Source data

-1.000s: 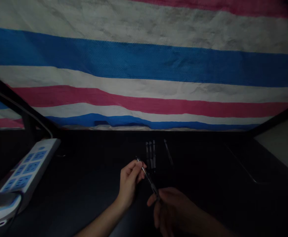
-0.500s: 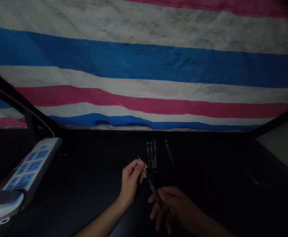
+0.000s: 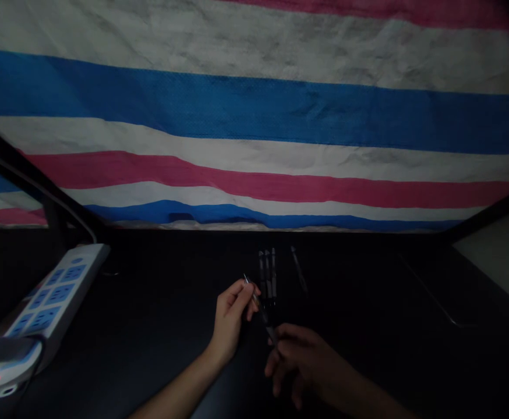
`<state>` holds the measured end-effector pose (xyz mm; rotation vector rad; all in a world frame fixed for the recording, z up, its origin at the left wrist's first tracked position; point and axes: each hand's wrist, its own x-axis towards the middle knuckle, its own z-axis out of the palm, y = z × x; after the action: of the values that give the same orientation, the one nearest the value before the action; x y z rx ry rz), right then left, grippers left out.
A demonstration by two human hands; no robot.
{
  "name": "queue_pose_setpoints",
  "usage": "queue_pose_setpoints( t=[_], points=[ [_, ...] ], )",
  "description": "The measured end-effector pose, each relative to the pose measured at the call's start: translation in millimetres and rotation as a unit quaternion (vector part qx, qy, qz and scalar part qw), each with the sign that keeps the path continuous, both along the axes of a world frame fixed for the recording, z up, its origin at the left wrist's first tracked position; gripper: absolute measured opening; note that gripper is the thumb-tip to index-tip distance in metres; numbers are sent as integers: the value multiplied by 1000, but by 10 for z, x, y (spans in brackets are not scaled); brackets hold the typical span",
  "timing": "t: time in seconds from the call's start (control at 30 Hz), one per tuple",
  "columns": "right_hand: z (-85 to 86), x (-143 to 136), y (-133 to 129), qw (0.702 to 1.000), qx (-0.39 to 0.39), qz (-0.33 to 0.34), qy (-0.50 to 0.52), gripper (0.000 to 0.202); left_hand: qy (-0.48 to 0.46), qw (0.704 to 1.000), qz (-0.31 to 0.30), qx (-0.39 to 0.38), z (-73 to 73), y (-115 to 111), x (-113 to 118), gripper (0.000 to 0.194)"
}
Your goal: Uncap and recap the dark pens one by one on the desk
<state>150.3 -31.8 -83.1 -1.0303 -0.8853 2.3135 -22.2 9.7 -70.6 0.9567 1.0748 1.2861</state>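
Observation:
My left hand [image 3: 232, 314] pinches a slim dark pen [image 3: 262, 314] near its pointed metal-looking tip, which points up and to the left. At the pen's lower end, my right hand [image 3: 296, 355] grips it between thumb and forefinger, with the other fingers loosely curled below. The pen slants down to the right between the hands, above the dark table. Just beyond my left fingers lie three pens [image 3: 268, 273] side by side. Another pen [image 3: 299, 269] lies apart, to their right. Dim light hides the finer details of the pens.
A white power strip [image 3: 57, 291] with blue socket faces is at the left. In front of it sits a white plug-in device [image 3: 1, 364] with a red light and a dark cable. A dark flat slab [image 3: 451, 317] lies right. Striped sheeting [image 3: 254, 110] hangs behind the black table [image 3: 149, 326].
My right hand has shifted slightly up along the pen, its fingers drawn in a little. My left hand and the pens on the table stay almost where they were.

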Motion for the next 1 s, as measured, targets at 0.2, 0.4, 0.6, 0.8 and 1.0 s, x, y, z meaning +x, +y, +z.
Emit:
queue_pose_setpoints(
  t=[0.2, 0.4, 0.6, 0.8, 1.0],
  points=[
    [50, -4, -2, 1000, -5, 1, -14, 36, 1, 1000, -2, 3, 2, -3, -5, 31],
    [74, -1, 11, 1000, -12, 23, -3, 40, -4, 1000, -2, -1, 4, 17, -8, 32],
    [87, 3, 13, 1000, -8, 23, 4, 41, -3, 1000, 5, -2, 32, 17, -5, 31],
    [113, 21, 13, 1000, -1, 24, 16, 35, -4, 1000, 8, -4, 23, 18, -4, 31],
    [58, 16, -3, 998, 5, 61, -21, 31, -2, 1000, 2, -2, 15, 30, -12, 32]
  ],
)
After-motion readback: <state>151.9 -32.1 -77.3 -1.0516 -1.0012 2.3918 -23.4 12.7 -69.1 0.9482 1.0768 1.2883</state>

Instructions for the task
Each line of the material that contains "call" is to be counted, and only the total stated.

Problem solution
2